Syrian state television said the amnesty covered "all members of political movements," including the outlawed Muslim Brotherhood, which led an armed uprising against Assad's father in 1982. Membership in the party is punishable by death.

The amnesty could affect about 10,000 people who Syrian activists say have been rounded up since the protests against the Assad regime broke out in mid-March.

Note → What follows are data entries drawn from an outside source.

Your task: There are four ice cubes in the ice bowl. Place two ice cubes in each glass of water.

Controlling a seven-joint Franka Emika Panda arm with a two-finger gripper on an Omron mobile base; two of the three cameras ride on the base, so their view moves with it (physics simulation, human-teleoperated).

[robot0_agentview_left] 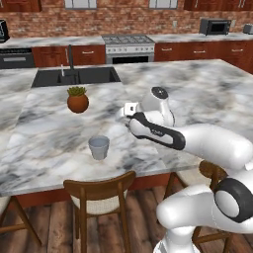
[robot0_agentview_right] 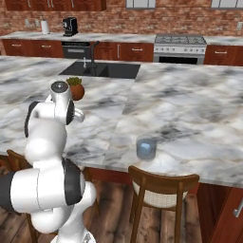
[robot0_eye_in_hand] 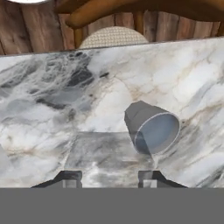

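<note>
Brick walls and dark red cabinets frame a marble-topped bench (robot0_agentview_left: pixel 49 143) where the white arm reaches out over the stone, its gripper (robot0_eye_in_hand: pixel 107 177) looking down on one glass of water (robot0_eye_in_hand: pixel 153 127) standing just ahead of its tips and slightly to one side. The finger tips stand apart in the hand view, yet by every sign the gripper is drawn in as far as it goes; whether an ice cube sits between them cannot be told. Judging by this pose, the step in hand is bringing the gripper over a tumbler, and the next move calls for centring above its rim before any release. Counted: two glasses, one near the bench's front edge by the arm (robot0_agentview_left: pixel 99 147), the other well apart (robot0_agentview_right: pixel 146 148); one potted plant (robot0_agentview_left: pixel 77 100); two wooden chairs (robot0_agentview_left: pixel 101 195).
</note>
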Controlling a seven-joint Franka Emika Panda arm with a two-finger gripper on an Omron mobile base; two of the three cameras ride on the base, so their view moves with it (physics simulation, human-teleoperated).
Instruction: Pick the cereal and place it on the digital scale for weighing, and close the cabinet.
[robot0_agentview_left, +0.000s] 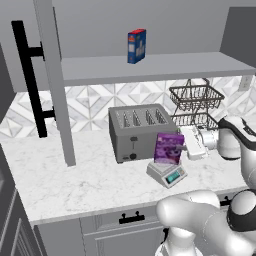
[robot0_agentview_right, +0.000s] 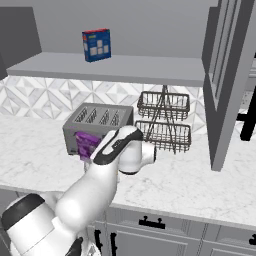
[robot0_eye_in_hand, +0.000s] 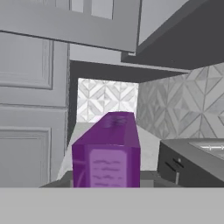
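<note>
White marble counter is shown; thin purple cereal box (robot0_agentview_left: 169, 148) is stood upright on the low white-grey digital scale (robot0_agentview_left: 167, 173), directly ahead of the gripper (robot0_agentview_left: 186, 142), whose finger opening cannot be judged

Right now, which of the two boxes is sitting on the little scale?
The purple cereal box is. It stands upright on the digital scale in front of the toaster. The blue box with the red top is up on the cabinet shelf.
</note>
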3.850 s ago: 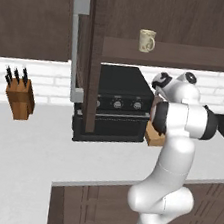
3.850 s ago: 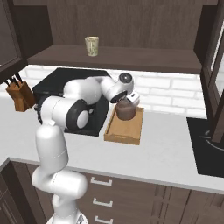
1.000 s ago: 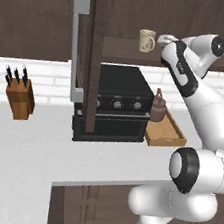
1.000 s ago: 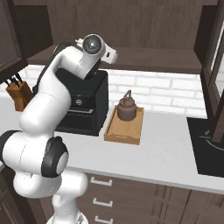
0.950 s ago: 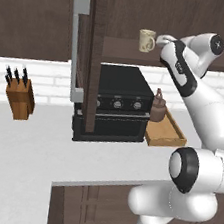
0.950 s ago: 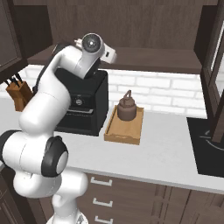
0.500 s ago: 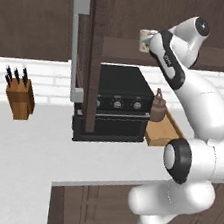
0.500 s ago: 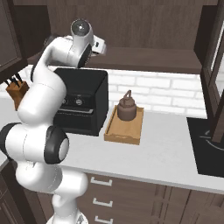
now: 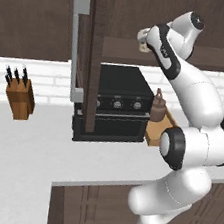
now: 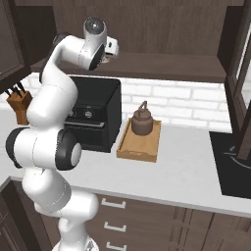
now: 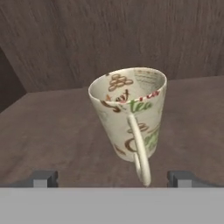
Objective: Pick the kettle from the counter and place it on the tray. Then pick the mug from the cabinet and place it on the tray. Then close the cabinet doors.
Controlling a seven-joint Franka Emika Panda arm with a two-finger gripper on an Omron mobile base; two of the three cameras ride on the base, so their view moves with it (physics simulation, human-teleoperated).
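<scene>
Hand view alone close on mug (image 11: pixel 129 114), handle between wide-open gripper (image 11: pixel 113 178) tips, right base view revealing kettle (image 10: pixel 141 120) sitting in tray (image 10: pixel 138 146)

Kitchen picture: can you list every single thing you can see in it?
Cream mug with loop handle: one, upright on the dark wood cabinet shelf.
Squat brown kettle: one, on the tray.
Light wooden tray: one, on the white-grey counter, right of the oven.
Black oven box: one, on the counter.
Wooden knife block: one, counter's left.
Dark cabinet door with grey bar handle: one, open.
White robot arm: one.
Gripper: open, its tips either side of the mug handle.
</scene>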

The release of political prisoners has been a key demand of the opposition.

The offer came as members of the Syrian opposition gathered in Turkey for a conference aimed at overcoming differences and bolstering the protesters who have endured a bloody crackdown that has killed more than 1,000 civilians.

The opposition was quick to reject it.

"This shows weakness on the part of the regime," said Mohammad Abdullah, a Washington-based Syrian dissident who was attending the conference in Antalya, Turkey.

Abdullah, whose father, Ali Abdullah, is a well-known political prisoner, said the move would have been a good one had it come in the first week of the uprising, not after hundreds of protesters had been killed.

"The opposition now will accept nothing less than regime change," he said.

In Washington, the Obama administration expressed doubts over the amnesty offer and demanded that Assad prove to a skeptical world that he was serious about reform.

"He's said a lot of things in recent weeks and months, but we've seen very little concrete action," State Department spokesman Mark Toner told reporters. "It just underscores the fact that he needs to take concrete steps, not rhetoric, to address what's going on in the country."

Meanwhile, army troops pounded a town in the country's turbulent heartland Tuesday with heavy machine guns and artillery in renewed attacks that killed at least one person and wounded many, activists said.

The Local Coordination Committees in Syria, which helps organize and document the country's protests, said that many others were wounded in the attack on Rastan, a town a few miles north of the central city of Homs, which has been under attack since Sunday.